La risa de Olev se expandió por la sala de piedra como un incendio. No fue una carcajada común: fue áspera, cruel, casi física. A Armyn le quemó los oídos… y algo más profundo, algo que dolía en el pecho.
—¿Qué creíste que me diste? —preguntó él, avanzando un paso, con los ojos brillando de soberbia—. ¿Pensaste que podrías matarme? Oh, querida… soy tan poderoso como tú. Incluso más.

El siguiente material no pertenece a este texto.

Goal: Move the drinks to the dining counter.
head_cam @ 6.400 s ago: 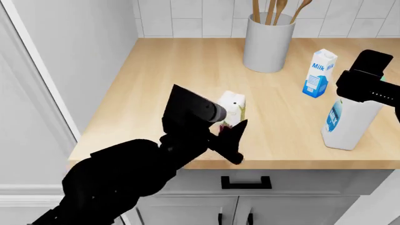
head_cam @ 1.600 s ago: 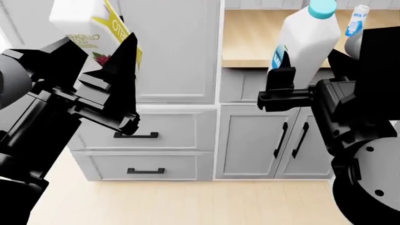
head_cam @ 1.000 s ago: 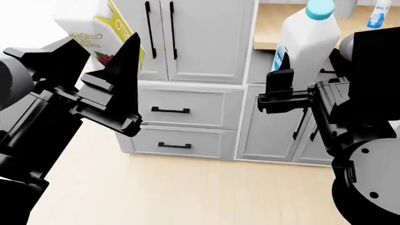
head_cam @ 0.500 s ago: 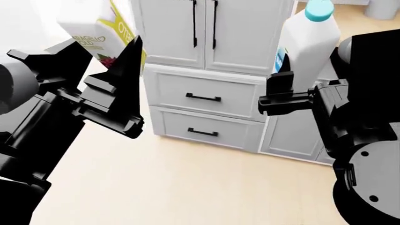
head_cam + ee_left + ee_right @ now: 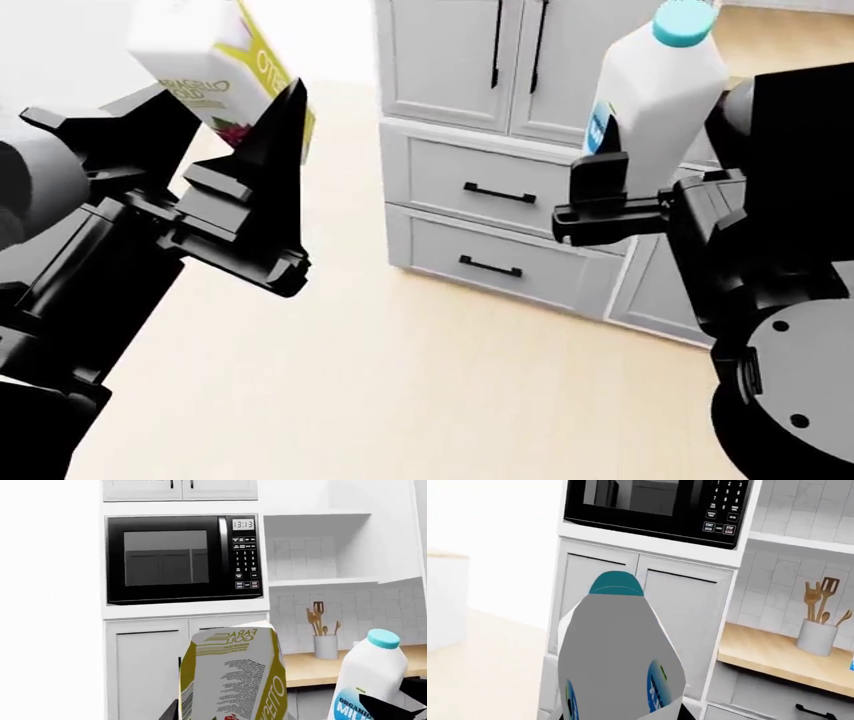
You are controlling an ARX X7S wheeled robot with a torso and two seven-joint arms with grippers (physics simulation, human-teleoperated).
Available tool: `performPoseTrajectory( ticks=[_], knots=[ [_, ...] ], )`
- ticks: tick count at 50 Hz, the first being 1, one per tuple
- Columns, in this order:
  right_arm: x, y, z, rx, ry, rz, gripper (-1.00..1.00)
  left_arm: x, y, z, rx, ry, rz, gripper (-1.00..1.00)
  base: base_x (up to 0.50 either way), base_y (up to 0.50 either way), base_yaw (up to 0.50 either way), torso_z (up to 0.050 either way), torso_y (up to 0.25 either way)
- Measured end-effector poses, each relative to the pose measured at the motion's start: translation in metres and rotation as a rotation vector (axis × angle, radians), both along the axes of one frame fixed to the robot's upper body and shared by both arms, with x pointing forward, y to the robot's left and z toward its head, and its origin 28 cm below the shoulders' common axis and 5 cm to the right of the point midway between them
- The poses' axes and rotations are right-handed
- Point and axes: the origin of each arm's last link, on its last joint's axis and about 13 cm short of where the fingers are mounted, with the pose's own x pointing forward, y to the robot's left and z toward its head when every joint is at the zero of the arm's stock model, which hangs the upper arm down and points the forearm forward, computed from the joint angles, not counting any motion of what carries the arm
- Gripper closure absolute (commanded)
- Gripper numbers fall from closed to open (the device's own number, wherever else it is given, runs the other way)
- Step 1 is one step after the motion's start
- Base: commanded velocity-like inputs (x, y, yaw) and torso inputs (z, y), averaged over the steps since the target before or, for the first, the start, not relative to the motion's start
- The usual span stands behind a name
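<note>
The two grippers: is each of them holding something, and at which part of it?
The left gripper holds the raspberry carton by its lower body. The right gripper holds the teal-capped bottle by its lower body.

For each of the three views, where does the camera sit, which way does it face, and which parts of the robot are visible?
Head view: on the head, facing down at floor and drawers; both arms show, left tool holding the raspberry carton, right tool the bottle.
Left wrist view: behind the carton, facing the microwave; barely any tool visible.
Right wrist view: behind the bottle, facing the same microwave; no tool visible.
Both wrist views share microwave and utensil pot.
</note>
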Motion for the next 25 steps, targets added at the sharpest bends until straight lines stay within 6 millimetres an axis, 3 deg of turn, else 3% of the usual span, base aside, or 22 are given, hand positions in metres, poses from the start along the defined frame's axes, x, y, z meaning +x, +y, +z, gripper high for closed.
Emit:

Antes de que Armyn pudiera reaccionar, el eco de pasos retumbó desde los pasillos subterráneos. Lobos. Decenas de ellos. Sus ojos brillaban en la penumbra como brasas vivas. La rodearon.
Armyn retrocedió instintivamente, el cuerpo tensándose, la sangre rugiéndole en las venas. Peleó. Peleó como solo una loba alfa podía hacerlo. Sus uñas desgarraron carne, sus colmillos atravesaron gargantas. Varios cayeron, muertos, cubriendo el suelo de sangre caliente.
Pero eran demasiados.
Manos, garras, cuerpos. La sujetaron desde todos los ángulos. Armyn rugió, se debatió, mordió, arañó… hasta que el frío la atravesó.